And round the square worked the ship-wrights, as many in
number as ants, twining ropes, and hewing timber, and smoothing
long yards and oars. And the Minuai went on in silence through
clean white marble streets, till they came to the hall of Alcinous,
and they wondered then still more. For the lofty palace shone
aloft in the sun, with walls of plated brass, from the threshold to
the innermost chamber, and the doors were of silver and gold.
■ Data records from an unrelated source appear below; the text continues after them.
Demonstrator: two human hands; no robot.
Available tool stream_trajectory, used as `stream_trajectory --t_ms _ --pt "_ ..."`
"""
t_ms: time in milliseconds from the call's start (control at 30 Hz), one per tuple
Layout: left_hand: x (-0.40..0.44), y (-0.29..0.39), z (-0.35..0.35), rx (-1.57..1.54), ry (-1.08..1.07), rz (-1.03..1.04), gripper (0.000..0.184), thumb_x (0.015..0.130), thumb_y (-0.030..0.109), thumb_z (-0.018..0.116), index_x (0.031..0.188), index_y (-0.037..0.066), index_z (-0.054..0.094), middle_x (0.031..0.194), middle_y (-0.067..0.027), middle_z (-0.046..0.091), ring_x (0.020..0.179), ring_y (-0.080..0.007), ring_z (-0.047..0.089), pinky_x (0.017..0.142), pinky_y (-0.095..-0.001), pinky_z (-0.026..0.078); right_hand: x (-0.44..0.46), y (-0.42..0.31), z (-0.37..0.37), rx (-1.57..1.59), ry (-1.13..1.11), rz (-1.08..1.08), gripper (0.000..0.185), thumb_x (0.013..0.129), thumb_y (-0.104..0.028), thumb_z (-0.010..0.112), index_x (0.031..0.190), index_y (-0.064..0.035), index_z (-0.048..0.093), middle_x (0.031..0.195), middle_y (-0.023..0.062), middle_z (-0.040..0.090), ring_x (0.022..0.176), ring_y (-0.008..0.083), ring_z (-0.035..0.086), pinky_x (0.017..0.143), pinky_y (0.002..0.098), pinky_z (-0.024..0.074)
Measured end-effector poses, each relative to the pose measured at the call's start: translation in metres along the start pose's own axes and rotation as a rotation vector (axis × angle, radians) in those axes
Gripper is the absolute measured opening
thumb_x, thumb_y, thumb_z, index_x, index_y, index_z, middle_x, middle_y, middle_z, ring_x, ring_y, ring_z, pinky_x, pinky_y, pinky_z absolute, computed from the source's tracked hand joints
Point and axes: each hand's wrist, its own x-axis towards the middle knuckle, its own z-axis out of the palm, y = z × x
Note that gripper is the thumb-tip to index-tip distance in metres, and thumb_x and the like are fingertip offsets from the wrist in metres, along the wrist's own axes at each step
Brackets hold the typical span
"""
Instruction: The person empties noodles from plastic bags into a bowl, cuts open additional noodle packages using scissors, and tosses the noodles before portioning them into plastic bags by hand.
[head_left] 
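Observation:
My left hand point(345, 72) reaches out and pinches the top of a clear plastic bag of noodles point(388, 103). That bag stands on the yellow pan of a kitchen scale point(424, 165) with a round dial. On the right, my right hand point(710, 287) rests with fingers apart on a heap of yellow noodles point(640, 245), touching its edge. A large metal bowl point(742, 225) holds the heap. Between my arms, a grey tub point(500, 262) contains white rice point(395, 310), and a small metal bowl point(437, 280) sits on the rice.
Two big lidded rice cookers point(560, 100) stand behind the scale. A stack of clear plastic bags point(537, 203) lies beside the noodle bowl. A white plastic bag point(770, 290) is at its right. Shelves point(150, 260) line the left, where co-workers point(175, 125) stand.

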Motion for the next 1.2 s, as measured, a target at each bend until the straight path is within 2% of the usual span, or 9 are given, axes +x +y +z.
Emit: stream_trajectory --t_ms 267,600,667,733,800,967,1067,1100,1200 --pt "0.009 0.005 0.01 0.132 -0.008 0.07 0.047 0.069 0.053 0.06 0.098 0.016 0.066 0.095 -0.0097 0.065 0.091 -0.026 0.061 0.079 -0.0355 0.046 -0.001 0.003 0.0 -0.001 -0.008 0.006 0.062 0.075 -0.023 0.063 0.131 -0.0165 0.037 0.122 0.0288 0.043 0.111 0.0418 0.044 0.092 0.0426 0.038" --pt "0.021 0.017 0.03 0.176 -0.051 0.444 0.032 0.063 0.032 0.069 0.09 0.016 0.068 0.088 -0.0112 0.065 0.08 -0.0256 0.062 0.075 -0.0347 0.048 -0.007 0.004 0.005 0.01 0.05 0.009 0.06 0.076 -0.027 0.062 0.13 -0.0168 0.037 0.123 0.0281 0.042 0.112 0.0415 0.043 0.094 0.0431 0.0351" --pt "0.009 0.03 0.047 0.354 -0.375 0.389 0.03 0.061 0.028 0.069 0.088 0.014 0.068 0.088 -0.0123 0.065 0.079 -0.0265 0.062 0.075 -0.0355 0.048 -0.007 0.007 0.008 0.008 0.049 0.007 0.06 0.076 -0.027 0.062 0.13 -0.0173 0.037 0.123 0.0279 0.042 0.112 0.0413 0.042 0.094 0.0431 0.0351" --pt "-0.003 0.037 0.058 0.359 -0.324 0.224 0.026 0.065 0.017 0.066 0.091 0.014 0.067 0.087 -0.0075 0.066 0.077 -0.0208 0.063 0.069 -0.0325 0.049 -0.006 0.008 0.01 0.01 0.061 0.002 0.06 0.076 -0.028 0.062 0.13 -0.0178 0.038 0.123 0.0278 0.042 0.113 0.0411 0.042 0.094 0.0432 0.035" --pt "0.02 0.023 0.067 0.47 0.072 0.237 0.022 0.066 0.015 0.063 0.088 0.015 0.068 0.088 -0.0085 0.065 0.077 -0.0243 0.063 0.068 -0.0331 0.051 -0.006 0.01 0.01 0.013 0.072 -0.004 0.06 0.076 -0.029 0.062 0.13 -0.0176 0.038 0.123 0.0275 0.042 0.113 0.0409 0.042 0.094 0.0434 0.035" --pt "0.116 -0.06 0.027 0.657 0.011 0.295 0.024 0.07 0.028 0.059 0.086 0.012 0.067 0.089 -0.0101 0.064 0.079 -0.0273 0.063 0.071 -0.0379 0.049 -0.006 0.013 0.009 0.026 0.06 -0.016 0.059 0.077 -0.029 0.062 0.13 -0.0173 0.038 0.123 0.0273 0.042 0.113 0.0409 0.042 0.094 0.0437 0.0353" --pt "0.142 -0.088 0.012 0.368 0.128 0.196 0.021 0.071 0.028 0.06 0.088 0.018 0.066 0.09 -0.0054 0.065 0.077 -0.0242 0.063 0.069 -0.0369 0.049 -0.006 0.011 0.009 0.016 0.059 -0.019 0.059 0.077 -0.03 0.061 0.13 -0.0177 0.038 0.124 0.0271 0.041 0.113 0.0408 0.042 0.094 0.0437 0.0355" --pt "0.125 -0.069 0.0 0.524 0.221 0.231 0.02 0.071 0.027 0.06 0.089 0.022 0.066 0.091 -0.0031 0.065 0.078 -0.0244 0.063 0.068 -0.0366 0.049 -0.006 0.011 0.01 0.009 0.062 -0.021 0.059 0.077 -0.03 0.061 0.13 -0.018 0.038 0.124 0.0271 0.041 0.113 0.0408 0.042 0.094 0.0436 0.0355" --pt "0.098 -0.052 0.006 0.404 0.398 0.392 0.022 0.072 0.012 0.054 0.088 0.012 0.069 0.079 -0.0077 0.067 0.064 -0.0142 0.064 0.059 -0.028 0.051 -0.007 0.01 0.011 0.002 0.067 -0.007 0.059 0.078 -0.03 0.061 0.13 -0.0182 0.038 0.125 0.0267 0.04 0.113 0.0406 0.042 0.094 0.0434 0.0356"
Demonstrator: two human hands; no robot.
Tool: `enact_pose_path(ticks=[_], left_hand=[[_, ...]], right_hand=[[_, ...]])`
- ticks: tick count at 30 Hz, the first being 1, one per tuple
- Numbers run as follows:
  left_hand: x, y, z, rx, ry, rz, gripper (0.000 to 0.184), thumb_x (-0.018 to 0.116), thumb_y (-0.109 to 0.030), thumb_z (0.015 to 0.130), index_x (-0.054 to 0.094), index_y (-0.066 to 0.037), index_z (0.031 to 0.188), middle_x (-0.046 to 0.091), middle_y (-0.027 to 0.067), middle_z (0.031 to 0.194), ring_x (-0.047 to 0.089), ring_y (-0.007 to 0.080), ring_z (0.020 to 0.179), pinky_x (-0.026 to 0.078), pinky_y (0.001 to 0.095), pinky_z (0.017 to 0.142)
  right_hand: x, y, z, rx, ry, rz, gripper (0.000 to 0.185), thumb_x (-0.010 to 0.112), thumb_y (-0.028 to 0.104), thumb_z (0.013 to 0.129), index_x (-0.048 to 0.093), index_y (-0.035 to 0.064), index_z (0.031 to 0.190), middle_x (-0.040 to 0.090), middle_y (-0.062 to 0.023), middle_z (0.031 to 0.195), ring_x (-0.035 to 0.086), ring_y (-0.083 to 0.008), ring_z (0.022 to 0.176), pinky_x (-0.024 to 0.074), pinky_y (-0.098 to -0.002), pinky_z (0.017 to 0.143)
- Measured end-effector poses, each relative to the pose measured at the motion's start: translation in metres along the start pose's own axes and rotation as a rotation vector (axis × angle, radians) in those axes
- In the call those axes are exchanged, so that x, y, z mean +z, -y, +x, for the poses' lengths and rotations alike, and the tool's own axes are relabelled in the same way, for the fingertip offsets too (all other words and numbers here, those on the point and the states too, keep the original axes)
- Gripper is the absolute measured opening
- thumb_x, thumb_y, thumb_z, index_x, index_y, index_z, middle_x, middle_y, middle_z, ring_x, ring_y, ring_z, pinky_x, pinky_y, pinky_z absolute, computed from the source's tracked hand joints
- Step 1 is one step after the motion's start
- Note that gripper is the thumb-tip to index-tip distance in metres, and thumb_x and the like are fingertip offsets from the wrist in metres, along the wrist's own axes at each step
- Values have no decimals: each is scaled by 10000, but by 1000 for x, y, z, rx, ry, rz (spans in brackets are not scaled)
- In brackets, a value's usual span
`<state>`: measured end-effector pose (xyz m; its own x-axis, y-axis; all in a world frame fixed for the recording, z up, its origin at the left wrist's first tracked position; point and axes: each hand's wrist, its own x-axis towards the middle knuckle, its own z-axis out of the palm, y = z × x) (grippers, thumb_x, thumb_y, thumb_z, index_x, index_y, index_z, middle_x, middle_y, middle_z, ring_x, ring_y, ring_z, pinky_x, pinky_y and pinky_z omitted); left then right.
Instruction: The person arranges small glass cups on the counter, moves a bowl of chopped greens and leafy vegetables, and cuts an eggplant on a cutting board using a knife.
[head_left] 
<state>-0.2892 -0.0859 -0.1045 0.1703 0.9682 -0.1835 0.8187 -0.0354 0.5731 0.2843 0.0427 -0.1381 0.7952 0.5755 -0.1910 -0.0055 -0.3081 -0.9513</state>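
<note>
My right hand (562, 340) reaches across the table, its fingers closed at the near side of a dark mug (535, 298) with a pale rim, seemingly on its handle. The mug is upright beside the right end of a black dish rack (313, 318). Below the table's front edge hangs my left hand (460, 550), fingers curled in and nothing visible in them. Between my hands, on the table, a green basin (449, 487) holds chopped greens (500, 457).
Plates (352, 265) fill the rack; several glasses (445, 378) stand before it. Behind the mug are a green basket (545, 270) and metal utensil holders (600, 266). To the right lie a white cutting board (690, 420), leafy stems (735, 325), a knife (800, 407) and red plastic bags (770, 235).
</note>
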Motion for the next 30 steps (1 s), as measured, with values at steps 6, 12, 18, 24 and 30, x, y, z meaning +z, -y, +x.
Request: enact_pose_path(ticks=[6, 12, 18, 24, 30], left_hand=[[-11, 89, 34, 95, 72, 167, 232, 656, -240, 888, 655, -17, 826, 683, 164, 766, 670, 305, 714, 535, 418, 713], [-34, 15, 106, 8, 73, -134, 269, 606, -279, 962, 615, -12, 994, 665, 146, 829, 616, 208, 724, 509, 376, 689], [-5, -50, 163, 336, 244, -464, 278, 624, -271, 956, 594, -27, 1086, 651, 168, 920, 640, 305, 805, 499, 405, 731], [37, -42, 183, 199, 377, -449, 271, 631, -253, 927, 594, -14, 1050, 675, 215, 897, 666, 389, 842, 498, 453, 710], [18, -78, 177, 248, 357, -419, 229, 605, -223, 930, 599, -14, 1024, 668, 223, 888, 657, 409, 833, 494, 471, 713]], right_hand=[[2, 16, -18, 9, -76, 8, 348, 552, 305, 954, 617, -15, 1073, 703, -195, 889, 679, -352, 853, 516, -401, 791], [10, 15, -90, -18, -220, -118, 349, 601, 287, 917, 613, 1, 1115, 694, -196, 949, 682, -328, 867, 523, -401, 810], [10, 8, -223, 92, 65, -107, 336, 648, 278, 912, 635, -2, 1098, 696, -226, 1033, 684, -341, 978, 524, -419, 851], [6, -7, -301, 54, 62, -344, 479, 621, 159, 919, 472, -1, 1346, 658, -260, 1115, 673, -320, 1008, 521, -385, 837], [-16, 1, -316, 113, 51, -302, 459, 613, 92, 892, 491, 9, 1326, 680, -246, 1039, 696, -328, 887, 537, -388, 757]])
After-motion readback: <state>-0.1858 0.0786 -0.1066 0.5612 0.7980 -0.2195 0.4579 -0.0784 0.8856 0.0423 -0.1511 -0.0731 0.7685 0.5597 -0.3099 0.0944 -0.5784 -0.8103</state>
And
on each side of the doorway sat living dogs of gold, who never grew
old or died, so well Hephaistos had made them in his forges in
smoking Lemnos, and gave them to Alcinous to guard his gates by
night. And within, against the walls, stood thrones on either
side, down the whole length of the hall, strewn with rich glossy
shawls; and on them the merchant kings of those crafty sea-roving
Phaeaces sat eating and drinking in pride, and feasting there all
the year round. And boys of molten gold stood each on a polished
altar, and held torches in their hands, to give light all night to
the guests. And round the house sat fifty maid-servants, some
grinding the meal in the mill, some turning the spindle, some
weaving at the loom, while their hands twinkled as they passed the
shuttle, like quivering aspen leaves.
And outside before the palace a great garden was walled round,
filled full of stately fruit-trees, gray olives and sweet figs, and
pomegranates, pears, and apples, which bore the whole year round.